許凰一路追逐,可穆小小足下似乎也用上了真氣,許凰又需繞到穆小小麵前下手,幾次追趕,卻都是差了半步。
穆小小走得這麼快,自然是有原因的。
她要快些去找師父剃度。現在這狗啃一般的模樣,太醜了。就像是以前喜歡蹲在她家門口的那隻斑禿癩皮狗。

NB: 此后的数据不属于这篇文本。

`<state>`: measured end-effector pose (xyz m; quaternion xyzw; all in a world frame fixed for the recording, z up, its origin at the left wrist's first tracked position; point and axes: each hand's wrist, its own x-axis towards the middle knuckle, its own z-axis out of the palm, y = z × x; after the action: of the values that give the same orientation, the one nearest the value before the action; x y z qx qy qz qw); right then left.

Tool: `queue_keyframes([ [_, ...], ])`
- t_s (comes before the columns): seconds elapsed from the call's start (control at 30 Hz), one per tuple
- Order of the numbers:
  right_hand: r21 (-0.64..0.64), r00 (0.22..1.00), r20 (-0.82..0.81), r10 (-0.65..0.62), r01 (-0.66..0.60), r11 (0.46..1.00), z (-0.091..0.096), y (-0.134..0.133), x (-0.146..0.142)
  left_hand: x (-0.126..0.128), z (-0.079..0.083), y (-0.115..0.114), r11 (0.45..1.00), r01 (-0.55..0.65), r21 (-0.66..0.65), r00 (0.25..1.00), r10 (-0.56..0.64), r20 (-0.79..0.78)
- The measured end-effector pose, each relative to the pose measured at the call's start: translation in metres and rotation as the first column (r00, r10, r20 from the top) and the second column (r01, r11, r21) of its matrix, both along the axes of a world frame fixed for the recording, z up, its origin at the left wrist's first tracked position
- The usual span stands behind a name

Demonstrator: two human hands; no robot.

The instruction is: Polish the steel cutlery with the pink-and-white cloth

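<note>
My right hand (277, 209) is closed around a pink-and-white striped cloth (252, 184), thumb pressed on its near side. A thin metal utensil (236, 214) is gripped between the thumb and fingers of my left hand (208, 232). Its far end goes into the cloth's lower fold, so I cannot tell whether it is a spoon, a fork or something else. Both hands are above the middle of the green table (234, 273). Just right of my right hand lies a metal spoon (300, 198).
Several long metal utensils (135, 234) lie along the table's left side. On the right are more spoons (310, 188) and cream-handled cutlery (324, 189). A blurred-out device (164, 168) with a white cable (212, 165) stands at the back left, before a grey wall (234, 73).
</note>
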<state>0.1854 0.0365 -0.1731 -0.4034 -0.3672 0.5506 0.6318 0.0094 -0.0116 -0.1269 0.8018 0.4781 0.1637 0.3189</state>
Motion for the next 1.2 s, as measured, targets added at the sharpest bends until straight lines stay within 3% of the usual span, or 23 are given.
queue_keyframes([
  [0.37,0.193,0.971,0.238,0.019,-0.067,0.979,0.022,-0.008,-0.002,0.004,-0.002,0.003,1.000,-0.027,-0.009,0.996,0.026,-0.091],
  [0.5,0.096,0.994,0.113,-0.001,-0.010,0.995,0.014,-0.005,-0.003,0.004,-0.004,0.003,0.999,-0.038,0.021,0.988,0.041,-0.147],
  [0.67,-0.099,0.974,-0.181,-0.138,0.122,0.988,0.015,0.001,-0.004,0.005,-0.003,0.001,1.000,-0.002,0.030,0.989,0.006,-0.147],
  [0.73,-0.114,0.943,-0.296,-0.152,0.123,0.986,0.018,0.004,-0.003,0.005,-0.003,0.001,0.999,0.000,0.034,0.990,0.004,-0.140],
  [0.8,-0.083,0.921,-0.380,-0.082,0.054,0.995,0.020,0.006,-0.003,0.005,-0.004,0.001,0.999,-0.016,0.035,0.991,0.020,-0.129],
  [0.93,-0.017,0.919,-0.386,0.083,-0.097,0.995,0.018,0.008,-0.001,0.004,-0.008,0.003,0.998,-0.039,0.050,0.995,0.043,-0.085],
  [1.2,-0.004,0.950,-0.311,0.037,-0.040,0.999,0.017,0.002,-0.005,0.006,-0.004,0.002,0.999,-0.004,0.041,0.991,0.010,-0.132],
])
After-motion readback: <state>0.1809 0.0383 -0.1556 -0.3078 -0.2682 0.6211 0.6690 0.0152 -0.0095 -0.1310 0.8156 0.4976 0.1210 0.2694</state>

雖說那隻狗狗的確挺可愛的,穆小小也挺喜歡它,經常摸摸它斑禿的腦袋,喂喂它肉什麼的,但是…醜是真的醜。
另外還有個原因,就是她著急要回去看她的地。
下手之人雖是壞心,卻是辦了件好事。趁著此刻空前清明,穆小小務必要第二時間趕到自己最重要的田地旁。
第一時間,還是要先去剃度。
許凰急得眼中都在冒火,可越是著急,內心反而越發紊亂,更是追趕不及了。
穆小小走得很快,幾次機會,稍縱即逝。
待得穆小小徹底離開此處廣場,許凰再下手,已是無濟於事。
不僅失去了最重要的見證人,而且根本無法誣陷給溫瑩。
許凰隻能看著穆小小離開,恨得她甚至想一拳砸在地上,可是她卻什麼都不能做。
此刻溫瑩與穆小小的比試已然結束,她再貼著隱身符於場上逗留,如何不會引|人生疑!
許凰隻得拿掉隱身符,回到了觀眾人群之中。
儘管她內心氣得幾近崩潰,麵上卻還要保持著一如既往的平靜。
為什麼,為什麼她就不能乖乖的,讓自己的計劃實現就好了啊。
溫瑩……提到這個名字,許凰牙根都泛著酸疼。都是溫瑩的錯!
她為什麼沒來!為什麼!為什麼她總是要和自己作對,總是要破壞自己的計劃!
此刻,正在睡著甜美回籠覺的溫瑩,無緣無故地打了個噴嚏。她並沒有醒,隻是翻了個身,繼續睡。